## [SOURCE MATERIAL]
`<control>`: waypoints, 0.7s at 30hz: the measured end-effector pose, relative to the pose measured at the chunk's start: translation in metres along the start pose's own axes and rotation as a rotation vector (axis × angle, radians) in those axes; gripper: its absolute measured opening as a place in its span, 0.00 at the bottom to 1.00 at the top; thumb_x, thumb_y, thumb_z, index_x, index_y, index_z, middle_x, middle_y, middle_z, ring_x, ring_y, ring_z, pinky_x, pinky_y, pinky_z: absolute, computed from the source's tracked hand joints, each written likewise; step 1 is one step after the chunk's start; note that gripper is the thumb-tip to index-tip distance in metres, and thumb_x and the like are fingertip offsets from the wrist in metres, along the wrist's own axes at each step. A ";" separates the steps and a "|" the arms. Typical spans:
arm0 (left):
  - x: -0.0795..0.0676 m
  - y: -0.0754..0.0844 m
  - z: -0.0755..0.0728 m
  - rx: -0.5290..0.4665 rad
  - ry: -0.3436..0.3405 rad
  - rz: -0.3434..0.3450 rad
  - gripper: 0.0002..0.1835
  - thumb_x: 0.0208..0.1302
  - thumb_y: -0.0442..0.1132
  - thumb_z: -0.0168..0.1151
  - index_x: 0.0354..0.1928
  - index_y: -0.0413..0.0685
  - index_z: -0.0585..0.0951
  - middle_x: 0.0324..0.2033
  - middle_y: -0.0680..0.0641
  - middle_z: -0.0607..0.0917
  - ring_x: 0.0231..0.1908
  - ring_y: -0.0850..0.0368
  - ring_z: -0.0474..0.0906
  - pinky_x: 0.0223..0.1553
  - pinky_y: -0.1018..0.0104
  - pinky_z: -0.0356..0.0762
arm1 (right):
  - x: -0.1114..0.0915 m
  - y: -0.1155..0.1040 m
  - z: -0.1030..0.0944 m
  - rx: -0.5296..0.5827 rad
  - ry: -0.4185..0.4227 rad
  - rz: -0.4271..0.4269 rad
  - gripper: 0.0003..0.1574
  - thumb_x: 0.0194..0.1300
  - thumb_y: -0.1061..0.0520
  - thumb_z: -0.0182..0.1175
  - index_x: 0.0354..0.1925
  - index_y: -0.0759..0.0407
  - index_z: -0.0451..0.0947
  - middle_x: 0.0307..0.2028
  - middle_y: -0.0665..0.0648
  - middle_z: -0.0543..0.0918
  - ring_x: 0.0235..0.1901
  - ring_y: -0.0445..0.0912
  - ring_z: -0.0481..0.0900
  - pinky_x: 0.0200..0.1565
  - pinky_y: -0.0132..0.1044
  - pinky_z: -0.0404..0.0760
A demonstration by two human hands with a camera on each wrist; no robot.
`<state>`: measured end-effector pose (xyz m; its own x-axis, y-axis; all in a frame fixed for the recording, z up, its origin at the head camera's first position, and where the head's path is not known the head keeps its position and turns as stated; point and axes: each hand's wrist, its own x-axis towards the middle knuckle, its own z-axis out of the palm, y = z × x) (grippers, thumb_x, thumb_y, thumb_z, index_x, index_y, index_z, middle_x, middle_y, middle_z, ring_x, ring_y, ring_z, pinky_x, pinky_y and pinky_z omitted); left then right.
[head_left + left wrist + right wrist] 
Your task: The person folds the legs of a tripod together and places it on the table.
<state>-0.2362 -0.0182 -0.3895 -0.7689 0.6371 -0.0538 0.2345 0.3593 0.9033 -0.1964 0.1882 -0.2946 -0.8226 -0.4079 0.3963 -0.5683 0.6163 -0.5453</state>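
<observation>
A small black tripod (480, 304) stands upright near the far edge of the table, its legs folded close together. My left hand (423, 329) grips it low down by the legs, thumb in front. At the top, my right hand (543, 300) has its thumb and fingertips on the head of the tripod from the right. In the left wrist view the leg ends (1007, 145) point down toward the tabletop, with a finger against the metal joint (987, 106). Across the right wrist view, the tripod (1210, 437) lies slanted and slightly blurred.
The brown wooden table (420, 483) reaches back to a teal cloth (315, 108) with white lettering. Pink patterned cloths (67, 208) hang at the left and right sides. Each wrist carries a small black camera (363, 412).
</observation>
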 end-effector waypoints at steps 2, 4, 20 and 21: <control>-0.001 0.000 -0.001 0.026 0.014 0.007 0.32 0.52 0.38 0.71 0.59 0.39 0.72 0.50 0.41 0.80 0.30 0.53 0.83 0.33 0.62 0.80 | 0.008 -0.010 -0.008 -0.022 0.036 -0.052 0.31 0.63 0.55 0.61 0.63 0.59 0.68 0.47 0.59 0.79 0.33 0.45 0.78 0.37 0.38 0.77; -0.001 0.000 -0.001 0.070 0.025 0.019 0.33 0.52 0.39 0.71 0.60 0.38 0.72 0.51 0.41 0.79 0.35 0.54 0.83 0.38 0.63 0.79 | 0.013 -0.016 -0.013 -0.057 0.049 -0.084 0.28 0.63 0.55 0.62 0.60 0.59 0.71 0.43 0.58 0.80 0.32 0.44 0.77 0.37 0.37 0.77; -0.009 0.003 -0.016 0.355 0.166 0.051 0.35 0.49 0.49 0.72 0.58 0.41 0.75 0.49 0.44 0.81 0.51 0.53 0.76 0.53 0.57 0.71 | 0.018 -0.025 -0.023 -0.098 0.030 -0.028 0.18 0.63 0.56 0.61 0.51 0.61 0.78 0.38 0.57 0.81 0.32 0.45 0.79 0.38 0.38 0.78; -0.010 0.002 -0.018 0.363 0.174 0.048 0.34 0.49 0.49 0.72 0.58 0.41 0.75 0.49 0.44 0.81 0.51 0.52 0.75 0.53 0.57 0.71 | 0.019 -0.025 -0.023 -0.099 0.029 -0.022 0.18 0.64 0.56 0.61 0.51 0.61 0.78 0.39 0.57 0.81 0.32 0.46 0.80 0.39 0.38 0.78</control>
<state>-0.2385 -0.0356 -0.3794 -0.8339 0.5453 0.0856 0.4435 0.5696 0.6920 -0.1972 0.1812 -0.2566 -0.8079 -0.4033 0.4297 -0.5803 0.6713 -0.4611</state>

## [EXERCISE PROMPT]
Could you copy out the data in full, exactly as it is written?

## [ANSWER SPACE]
`<control>`: waypoints, 0.7s at 30hz: the measured end-effector pose, relative to the pose measured at the chunk's start: translation in metres along the start pose's own axes and rotation as a rotation vector (axis × angle, radians) in those axes; gripper: its absolute measured opening as a place in its span, 0.00 at the bottom to 1.00 at the top; thumb_x, thumb_y, thumb_z, index_x, index_y, index_z, middle_x, middle_y, middle_z, ring_x, ring_y, ring_z, pinky_x, pinky_y, pinky_z: absolute, computed from the source's tracked hand joints, each written likewise; step 1 is one step after the chunk's start; note that gripper is the thumb-tip to index-tip distance in metres, and thumb_x and the like are fingertip offsets from the wrist in metres, along the wrist's own axes at each step. A ";" separates the steps and a "|" the arms. Typical spans:
arm0 (left):
  - x: -0.0795..0.0676 m
  - y: -0.0754..0.0844 m
  - z: -0.0755..0.0728 m
  - rx: -0.5290..0.4665 rad
  - ry: -0.3436..0.3405 rad
  - rz: -0.3434..0.3450 rad
  - gripper: 0.0002..0.1835
  - thumb_x: 0.0208..0.1302
  - thumb_y: -0.0442..0.1132
  - thumb_z: -0.0168..0.1151
  - index_x: 0.0354..0.1928
  - index_y: -0.0413..0.0685
  - index_z: -0.0585..0.0951
  - middle_x: 0.0324..0.2033
  - middle_y: -0.0680..0.0641
  - middle_z: -0.0607..0.0917
  - ring_x: 0.0231..0.1908
  - ring_y: -0.0850..0.0368
  - ring_z: -0.0474..0.0906
  - pinky_x: 0.0223..0.1553
  - pinky_y: -0.1018..0.0104
  - pinky_z: -0.0356..0.0762
arm1 (right):
  - x: -0.1114..0.0915 m
  - y: -0.1155..0.1040 m
  - z: -0.1030..0.0944 m
  - rx: -0.5296..0.5827 rad
  - ry: -0.4185..0.4227 rad
  - rz: -0.4271..0.4269 rad
  - gripper: 0.0003..0.1574
  - thumb_x: 0.0194..0.1300
  - thumb_y: -0.1061..0.0520
  - thumb_z: -0.0182..0.1175
  - index_x: 0.0354..0.1925
  - index_y: -0.0759..0.0407
  - index_z: -0.0451..0.0947
  - middle_x: 0.0307..0.2028
  - middle_y: -0.0665..0.0648
  - middle_z: -0.0543..0.0918
  - ring_x: 0.0235..0.1901
  - ring_y: -0.0445..0.0912
  - ring_z: -0.0481..0.0900
  - pinky_x: 0.0200..0.1565
  - pinky_y: -0.0132..0.1044
  - pinky_z: -0.0404..0.0760
A demonstration by two human hands with a camera on each wrist; no robot.
`<state>`: measured end-effector pose (xyz m; its own x-axis, y-axis; all in a frame fixed for the recording, z up, its origin at the head camera's first position, and where the head's path is not known the head keeps its position and turns as stated; point and axes: each hand's wrist, its own x-axis towards the middle knuckle, its own z-axis out of the palm, y = z × x) (grippers, thumb_x, thumb_y, thumb_z, index_x, index_y, index_z, middle_x, middle_y, middle_z, ring_x, ring_y, ring_z, pinky_x, pinky_y and pinky_z omitted); left then right.
[head_left + left wrist + right wrist] 
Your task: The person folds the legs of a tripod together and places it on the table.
<state>-0.2362 -0.0182 -0.3895 -0.7689 0.6371 -0.0538 0.2345 0.3593 0.9033 -0.1964 0.1882 -0.2946 -0.8226 -0.4079 0.3963 -0.5683 0.6163 -0.5453</state>
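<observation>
A small black tripod (480, 304) stands upright near the far edge of the table, its legs folded close together. My left hand (423, 329) grips it low down by the legs, thumb in front. At the top, my right hand (543, 300) has its thumb and fingertips on the head of the tripod from the right. In the left wrist view the leg ends (1007, 145) point down toward the tabletop, with a finger against the metal joint (987, 106). Across the right wrist view, the tripod (1210, 437) lies slanted and slightly blurred.
The brown wooden table (420, 483) reaches back to a teal cloth (315, 108) with white lettering. Pink patterned cloths (67, 208) hang at the left and right sides. Each wrist carries a small black camera (363, 412).
</observation>
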 end-effector waypoints at steps 2, 4, 20 and 21: <control>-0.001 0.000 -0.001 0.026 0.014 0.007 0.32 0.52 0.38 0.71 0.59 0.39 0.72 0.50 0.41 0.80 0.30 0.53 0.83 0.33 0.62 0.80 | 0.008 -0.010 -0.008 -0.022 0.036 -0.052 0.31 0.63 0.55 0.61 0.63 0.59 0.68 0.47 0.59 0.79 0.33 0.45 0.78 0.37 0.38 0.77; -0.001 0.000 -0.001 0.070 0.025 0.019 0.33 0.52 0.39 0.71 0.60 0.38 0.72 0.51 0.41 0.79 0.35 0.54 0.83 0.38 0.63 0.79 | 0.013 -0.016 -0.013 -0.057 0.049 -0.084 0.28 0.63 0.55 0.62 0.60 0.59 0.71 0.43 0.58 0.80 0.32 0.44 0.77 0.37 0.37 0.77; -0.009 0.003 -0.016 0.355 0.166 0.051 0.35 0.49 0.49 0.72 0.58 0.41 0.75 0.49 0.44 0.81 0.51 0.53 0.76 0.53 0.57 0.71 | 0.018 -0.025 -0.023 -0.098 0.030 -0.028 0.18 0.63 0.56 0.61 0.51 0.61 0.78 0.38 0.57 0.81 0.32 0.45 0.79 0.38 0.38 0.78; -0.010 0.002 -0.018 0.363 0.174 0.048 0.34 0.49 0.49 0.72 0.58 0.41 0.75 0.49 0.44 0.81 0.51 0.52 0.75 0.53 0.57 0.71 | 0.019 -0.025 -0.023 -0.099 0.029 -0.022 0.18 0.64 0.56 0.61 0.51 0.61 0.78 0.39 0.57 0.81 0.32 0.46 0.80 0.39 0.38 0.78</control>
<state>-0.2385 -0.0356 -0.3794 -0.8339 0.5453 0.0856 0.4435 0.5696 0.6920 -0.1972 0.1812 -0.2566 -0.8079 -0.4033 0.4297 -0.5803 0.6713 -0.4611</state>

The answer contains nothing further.